CLARITY-AD may be enough to win the FDA, but the future of lecanemab depends on whether doctors, payers and patients find the supporting data convincing. The study used a metric called Clinical Dementia Rating totals, or CDR-SB, that measures six cognitive domains, including memory, problem solving, and self-care, and produced scores ranging from 0 to 18, with higher numbers indicating more severe dementia. .
In the 18-month trial, patients who received lecanemab performed .45 points better on the test than those who received placebo; it’s a result that reaches the threshold of statistical significance, so it’s unlikely to be the result of random chance.
In a comparable clinical trial, Aduhelm slowed decline by 22% and outperformed placebo by 0.39 points on the same measure. A second, identical run failed.
Lecanemab was administered as an intravenous infusion twice a month. About 25% of the 1,800 participants in the CLARITY-AD study were Hispanic and African-American, making it one of the most diverse populations participating in an Alzheimer’s clinical trial.
For lecanemab, statistical significance does not necessarily mean it is a life-changing drug. Alzheimer’s researchers have spent years debating what small changes in CDR-SB scores mean for patients with the disease. A partial improvement on an 18-point scale may not be noticeable in real life. On the other hand, the metric is not a range scale, that is, their numerical differences are not proportional to each other. Going from 1 to 1.5 in CDR-SB may mean you can no longer drive on your own, while going from 14 to 14.5 would probably make little difference for a patient already suffering from dementia.

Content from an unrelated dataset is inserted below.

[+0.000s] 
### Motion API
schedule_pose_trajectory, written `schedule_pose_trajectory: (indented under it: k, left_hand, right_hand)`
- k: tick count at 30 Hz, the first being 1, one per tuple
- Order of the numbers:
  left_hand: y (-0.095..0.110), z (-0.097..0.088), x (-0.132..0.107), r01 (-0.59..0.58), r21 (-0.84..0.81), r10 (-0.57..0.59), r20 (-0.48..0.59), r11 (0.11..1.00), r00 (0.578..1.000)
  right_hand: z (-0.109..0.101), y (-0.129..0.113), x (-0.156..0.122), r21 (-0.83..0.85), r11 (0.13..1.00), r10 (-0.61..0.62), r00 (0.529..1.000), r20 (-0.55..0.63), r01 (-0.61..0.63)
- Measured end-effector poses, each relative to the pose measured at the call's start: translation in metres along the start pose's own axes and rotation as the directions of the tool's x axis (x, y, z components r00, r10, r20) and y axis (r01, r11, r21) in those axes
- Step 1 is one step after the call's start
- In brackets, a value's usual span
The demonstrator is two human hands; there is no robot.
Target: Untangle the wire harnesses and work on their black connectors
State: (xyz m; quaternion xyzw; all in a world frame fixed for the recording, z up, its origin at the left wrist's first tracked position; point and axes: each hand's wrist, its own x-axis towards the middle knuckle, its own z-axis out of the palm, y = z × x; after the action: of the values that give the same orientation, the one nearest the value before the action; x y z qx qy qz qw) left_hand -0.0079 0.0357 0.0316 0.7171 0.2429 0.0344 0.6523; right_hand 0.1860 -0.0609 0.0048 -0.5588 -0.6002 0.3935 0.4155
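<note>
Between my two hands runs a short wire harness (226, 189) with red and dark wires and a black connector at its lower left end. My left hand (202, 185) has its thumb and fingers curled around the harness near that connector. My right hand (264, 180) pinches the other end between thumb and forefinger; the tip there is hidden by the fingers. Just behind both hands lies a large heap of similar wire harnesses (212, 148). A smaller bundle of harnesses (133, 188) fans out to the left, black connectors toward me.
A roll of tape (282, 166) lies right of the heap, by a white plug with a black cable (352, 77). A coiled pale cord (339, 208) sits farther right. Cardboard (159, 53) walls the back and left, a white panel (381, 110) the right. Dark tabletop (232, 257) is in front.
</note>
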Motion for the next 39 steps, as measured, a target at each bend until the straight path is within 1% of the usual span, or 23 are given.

The rate of brain swelling in the lecanemab study can be confusing, according to Michael Greicius, a neurologist who studies and treats Alzheimer’s at Stanford University. When patients have a common side-effect called ARIA, everyone involved in the study can be pretty sure they are taking the drug and not the placebo, thus biasing the study. Greicius said he will look to see if a real test of lecanemab’s benefits only helps patients who don’t test positive for ARIA.

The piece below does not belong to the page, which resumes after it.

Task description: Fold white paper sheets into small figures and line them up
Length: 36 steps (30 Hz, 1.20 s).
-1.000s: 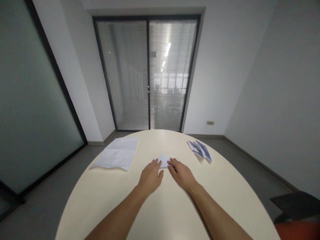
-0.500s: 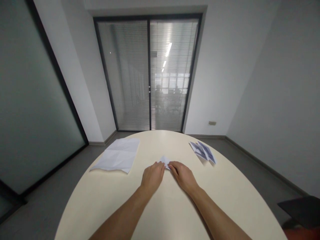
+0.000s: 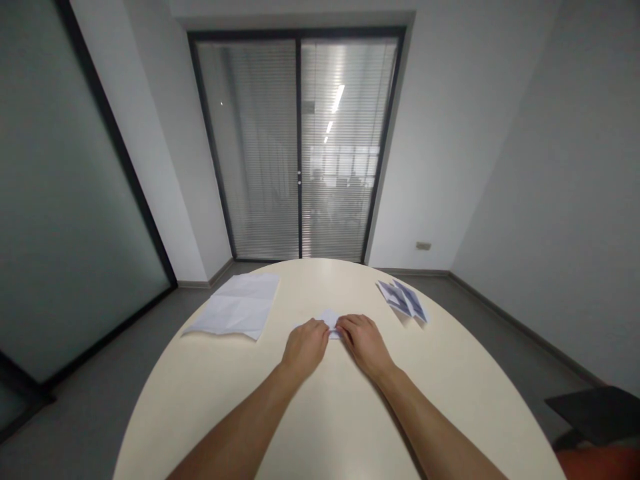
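A small piece of folded white paper (image 3: 329,317) lies near the middle of the table, between my two hands. My left hand (image 3: 306,348) is closed, its fingertips gripping the paper's left side. From the right, my right hand (image 3: 364,341) has its fingers bent and pressed on the paper's right part. Much of the paper is hidden beneath the fingers, so its full shape cannot be made out.
On the round cream table (image 3: 320,427), a large creased white sheet (image 3: 237,307) lies at the left. Folded printed papers (image 3: 404,301) stand at the right edge. A dark chair (image 3: 597,413) is beyond the table at lower right; a glass door (image 3: 300,147) is behind.
Both hands stay at the paper, with fingers shifted slightly. A little more of the paper's front edge shows between them, and the right fingers are bent over it. The view moved slightly.
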Each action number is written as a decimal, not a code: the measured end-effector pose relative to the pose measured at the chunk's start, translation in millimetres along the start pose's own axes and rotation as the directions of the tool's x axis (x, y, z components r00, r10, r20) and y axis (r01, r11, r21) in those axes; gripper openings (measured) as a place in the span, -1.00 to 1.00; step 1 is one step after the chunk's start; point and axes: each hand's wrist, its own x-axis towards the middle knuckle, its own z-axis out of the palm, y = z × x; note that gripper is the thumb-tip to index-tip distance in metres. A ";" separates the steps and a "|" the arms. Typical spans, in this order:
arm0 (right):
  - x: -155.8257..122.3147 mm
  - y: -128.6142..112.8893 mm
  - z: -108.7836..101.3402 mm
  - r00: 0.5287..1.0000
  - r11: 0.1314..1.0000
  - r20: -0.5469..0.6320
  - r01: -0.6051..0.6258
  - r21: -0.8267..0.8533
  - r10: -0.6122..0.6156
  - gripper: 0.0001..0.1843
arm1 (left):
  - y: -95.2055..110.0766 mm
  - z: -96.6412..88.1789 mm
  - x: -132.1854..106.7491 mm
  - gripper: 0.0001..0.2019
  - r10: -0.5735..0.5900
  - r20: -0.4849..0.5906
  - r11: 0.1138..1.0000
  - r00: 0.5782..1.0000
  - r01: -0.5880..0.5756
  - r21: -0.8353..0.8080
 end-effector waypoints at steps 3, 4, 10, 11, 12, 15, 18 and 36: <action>0.1 -0.1 0.1 1.000 1.000 -0.004 0.005 -0.001 -0.005 -0.65 | 0.1 -0.4 -0.6 -0.70 -0.033 0.011 0.999 0.999 0.033 -0.009; 0.2 -0.5 0.0 1.000 1.000 -0.002 0.006 0.007 -0.006 -0.64 | -0.3 0.1 -0.7 -0.70 -0.045 0.012 0.999 0.999 0.045 -0.017; -0.2 -7.8 0.1 1.000 0.998 0.011 0.010 0.064 -0.011 -0.62 | -6.4 7.9 -1.6 -0.64 -0.101 -0.026 0.994 0.995 0.099 -0.043; -0.7 -8.8 0.6 1.000 0.997 0.017 0.014 0.072 -0.015 -0.62 | -7.7 9.6 -1.7 -0.64 -0.116 -0.035 0.993 0.993 0.115 -0.040; -1.2 -9.2 1.3 1.000 0.997 0.020 0.018 0.081 -0.020 -0.63 | -8.9 11.2 -1.7 -0.63 -0.131 -0.039 0.991 0.991 0.129 -0.036; -2.7 -7.5 4.6 1.000 0.994 0.006 0.017 0.109 -0.017 -0.64 | -11.8 14.8 -1.5 -0.61 -0.147 -0.045 0.989 0.988 0.146 -0.025; -2.9 -2.8 8.7 0.999 0.990 -0.030 -0.033 0.138 0.037 -0.63 | -13.3 16.2 -1.0 -0.59 -0.151 -0.068 0.988 0.986 0.149 -0.039; 0.5 4.8 16.7 0.946 0.798 -0.204 -0.085 0.597 0.253 -0.48 | -13.1 13.4 7.5 -0.58 -0.360 -0.202 0.801 0.911 0.190 -0.568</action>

“I think this will be at the peak of what is considered to be the least clinically significant, and it may be below that,” said Greicius, who was not involved in the study. “This is where we need to see more data.”

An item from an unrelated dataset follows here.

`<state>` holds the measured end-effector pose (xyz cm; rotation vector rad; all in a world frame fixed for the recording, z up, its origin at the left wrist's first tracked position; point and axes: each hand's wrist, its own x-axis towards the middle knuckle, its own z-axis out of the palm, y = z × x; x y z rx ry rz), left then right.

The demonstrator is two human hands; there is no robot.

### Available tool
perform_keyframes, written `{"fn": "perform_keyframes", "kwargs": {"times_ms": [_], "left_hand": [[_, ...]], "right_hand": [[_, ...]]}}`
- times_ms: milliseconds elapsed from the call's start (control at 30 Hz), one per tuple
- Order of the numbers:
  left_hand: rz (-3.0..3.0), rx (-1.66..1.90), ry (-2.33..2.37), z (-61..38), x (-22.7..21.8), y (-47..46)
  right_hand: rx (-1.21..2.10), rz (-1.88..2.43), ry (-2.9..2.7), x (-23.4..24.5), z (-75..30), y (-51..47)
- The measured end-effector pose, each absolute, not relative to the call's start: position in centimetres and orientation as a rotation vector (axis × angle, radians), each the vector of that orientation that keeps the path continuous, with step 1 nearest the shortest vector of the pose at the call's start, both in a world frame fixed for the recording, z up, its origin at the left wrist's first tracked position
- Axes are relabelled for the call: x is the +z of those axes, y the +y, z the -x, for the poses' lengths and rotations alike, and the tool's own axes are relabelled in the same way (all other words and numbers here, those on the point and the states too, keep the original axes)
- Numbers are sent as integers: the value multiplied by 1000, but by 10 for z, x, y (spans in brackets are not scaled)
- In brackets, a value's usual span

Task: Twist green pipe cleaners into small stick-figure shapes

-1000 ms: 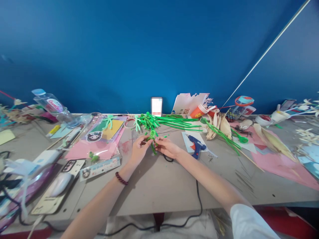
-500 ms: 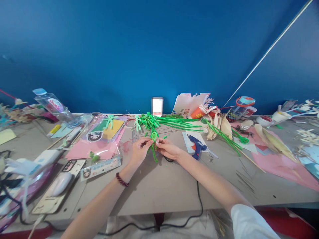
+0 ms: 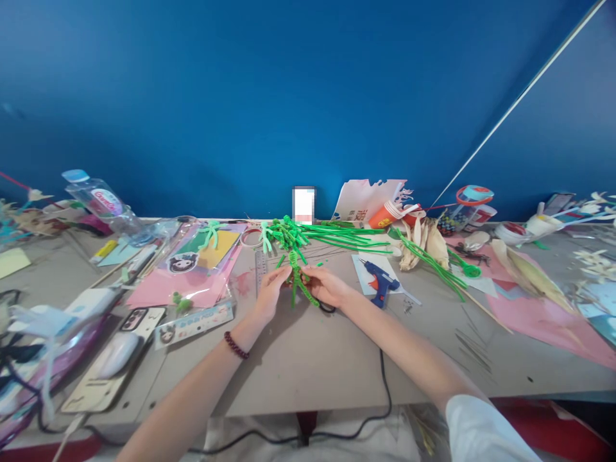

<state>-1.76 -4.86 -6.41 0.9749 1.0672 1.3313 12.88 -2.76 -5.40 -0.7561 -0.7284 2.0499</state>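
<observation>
Between my two hands is a piece of green pipe cleaner [image 3: 295, 269], with a coiled top and strands hanging down below. My left hand [image 3: 273, 290] pinches it from the left side, thumb and fingers closed. From the right, my right hand [image 3: 325, 285] grips it with bent fingers near the middle, and one strand slants down beneath that hand. Just behind lies a heap of green pipe cleaners [image 3: 286, 234], its long stems stretching right. To the right of my right hand rests a blue glue gun [image 3: 382, 282] on white paper.
Pink paper [image 3: 183, 280] in a plastic bag lies left, near a phone [image 3: 113, 366] and a clear bottle [image 3: 101, 202]. Stacked red cups [image 3: 385, 215], dried husks [image 3: 423, 247] and more green stems [image 3: 433, 263] lie right. A black cable [image 3: 384, 378] hangs over the front edge.
The lower strand of the pipe cleaner piece has swung to the right, and a straight stem now shows below. My hands have shifted slightly around it; the surroundings look the same.
</observation>
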Motion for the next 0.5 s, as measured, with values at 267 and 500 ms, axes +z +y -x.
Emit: {"fn": "perform_keyframes", "kwargs": {"times_ms": [267,500], "left_hand": [[-994,1184,915,22,-56,-48],[-1288,1096,964,24,-55,-45]], "right_hand": [[1899,833,-784,-55,-131,-24],[1858,884,-867,-53,-132,-25]]}}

Any definitive decision on lecanemab’s value will require more detailed results from CLARITY-AD, which Eisai promised to present at a medical conference in November, experts said.
Wall Street had only moderate expectations for CLARITY-AD, with analysts identifying a low probability of success and declaring that even a marginal benefit would be considered positive for Biogen and Eisai. Since Aduhelm’s 2021 approval, Biogen’s share price has dropped nearly 50% and Eisai has lost about 60% of its value.
“Today’s announcement hopes patients and their families that lecanemab, if approved, can potentially slow the progression of Alzheimer’s disease and provide a clinically meaningful effect on cognition and function,” Biogen CEO Michel Vounatsos said in a statement.
The results start a transformational nine-month period for Alzheimer’s research. By the end of this year, Roche will have data from a two-year dual study on gantenerumab, another antibody that reduces brain plaques. And in the first half of 2023, Eli Lilly hopes to see results from a Phase 3 trial on donanemab, a similar treatment that met its goals in a small study last year.